Un constat partagé par Nathalie Poux, présidente du tribunal judiciaire qui, si elle a salué grâce à la loi d’orientation et de programmation de la justice de novembre 2023 pour la période 2023-2027, « les renforts d’effectifs, de magistrats et de greffiers, après le constat très réaliste des états généraux de la justice sur l’état alarmant de notre justice. Nous avons besoin de ces nouveaux moyens pour remplir au mieux notre mission, même si nous savions que ces moyens ne vont pas tout résoudre à l’échelle de chaque juridiction », a tenu à souligner la nécessité de muscler ce service de l’instruction qui compte actuellement trois juges.

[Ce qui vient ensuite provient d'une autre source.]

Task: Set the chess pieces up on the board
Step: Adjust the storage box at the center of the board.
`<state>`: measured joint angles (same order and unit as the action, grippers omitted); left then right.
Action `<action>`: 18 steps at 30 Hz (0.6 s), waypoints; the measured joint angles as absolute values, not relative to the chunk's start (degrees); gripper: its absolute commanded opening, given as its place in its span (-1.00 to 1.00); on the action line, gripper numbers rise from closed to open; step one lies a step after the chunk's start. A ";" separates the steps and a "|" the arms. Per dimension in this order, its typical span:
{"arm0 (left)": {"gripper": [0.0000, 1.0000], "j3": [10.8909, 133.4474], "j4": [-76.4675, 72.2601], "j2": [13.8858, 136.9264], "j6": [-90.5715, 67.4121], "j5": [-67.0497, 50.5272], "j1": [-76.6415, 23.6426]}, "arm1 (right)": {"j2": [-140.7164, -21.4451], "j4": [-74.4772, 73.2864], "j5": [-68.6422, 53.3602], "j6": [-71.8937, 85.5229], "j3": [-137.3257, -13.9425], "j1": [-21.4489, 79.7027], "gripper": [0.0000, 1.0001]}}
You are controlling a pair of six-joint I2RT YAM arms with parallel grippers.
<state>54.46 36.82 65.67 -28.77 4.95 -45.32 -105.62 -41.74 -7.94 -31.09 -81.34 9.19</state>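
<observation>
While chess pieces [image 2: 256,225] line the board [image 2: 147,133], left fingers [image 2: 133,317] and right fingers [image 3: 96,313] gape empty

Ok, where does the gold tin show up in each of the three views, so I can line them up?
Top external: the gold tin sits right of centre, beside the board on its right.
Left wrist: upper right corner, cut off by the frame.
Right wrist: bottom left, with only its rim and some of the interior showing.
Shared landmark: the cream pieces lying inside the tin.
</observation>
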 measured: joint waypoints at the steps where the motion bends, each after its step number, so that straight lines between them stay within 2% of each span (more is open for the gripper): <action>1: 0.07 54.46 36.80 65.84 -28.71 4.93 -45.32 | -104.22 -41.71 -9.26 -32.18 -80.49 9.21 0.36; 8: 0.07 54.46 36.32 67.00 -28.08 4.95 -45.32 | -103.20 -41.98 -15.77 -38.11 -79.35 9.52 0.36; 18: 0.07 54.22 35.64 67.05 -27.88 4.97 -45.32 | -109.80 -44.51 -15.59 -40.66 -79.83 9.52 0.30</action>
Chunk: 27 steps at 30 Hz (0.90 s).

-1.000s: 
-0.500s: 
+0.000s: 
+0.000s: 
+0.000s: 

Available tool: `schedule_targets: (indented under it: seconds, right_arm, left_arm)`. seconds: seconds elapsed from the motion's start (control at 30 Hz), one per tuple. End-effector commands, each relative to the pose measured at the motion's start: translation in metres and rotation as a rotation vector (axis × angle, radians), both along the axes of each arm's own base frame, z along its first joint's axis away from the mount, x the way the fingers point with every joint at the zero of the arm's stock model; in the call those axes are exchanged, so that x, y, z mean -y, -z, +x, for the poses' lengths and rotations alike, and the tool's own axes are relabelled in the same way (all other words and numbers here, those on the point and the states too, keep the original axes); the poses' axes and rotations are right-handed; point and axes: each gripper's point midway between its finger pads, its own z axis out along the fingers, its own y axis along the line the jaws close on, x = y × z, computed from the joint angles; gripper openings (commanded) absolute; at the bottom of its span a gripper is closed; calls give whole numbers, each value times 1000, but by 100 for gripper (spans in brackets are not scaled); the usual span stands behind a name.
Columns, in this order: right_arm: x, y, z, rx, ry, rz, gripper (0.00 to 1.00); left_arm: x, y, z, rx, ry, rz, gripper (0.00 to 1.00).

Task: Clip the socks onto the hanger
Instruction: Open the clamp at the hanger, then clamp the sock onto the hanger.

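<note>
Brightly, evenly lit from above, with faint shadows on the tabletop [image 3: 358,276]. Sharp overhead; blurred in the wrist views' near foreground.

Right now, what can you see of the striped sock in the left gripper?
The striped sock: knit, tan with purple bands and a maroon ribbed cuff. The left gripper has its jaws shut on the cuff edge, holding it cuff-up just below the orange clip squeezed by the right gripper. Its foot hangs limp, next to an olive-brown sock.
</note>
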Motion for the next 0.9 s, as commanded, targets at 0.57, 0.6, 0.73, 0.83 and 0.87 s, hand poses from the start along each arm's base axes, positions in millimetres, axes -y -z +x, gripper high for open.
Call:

Rappelons qu’un quatrième poste a été supprimé il y a quelques années pour permettre la création, évidemment nécessaire, d’un quatrième cabinet de juge des enfants. Déshabiller Paul pour habiller Jacques, en somme... Dans ces conditions, diviser les délais de justice par deux, tel que cela est affiché par le gouvernement ? « En ma qualité de présidente de cette juridiction, je ne m’engagerai certainement pas pour 2027 », a martelé Nathalie Poux avant de rappeler qu’à effectif complet, il y a en Côte-d’Or seulement... 32 magistrats du siège dans un département de 535.000 habitants, et ce, depuis septembre 2023.

2024 verra au civil la multiplication des « audiences de règlement amiable » (ARA), introduites dans le droit depuis le 1er novembre 2023, devant un juge (et non un médiateur) qui devra tenter d’obtenir un jugement amiable. Une audience mensuelle se tiendra chaque mois au tribunal judiciaire, « avec plusieurs juges civilistes désignés pour tenir ces ARA, a précisé Nathalie Poux. Nous devrons avant tout nous approprier cette réforme qui suppose plusieurs préalables et d’abord travailler avec le barreau sans lequel rien n’est possible en matière d’amiable et nous former aux techniques de l’amiable parce qu’un juge, qui sait dire le droit aura du mal, justement parce qu’il sait dire le droit, à pousser les parties à un accord dont il sera qu’une des parties aurait eu raison en droit au bout du procès civil ».

Avec là encore, des enjeux de ressources humaines a souligné la présidente Poux, car ce mode amiable nécessite du temps sur chaque dossier afin que les justiciables ne se sentent pas lésés. Des effectifs insuffisants, encore et toujours : cela restera comme le fil rouge de cette rentrée solennelle.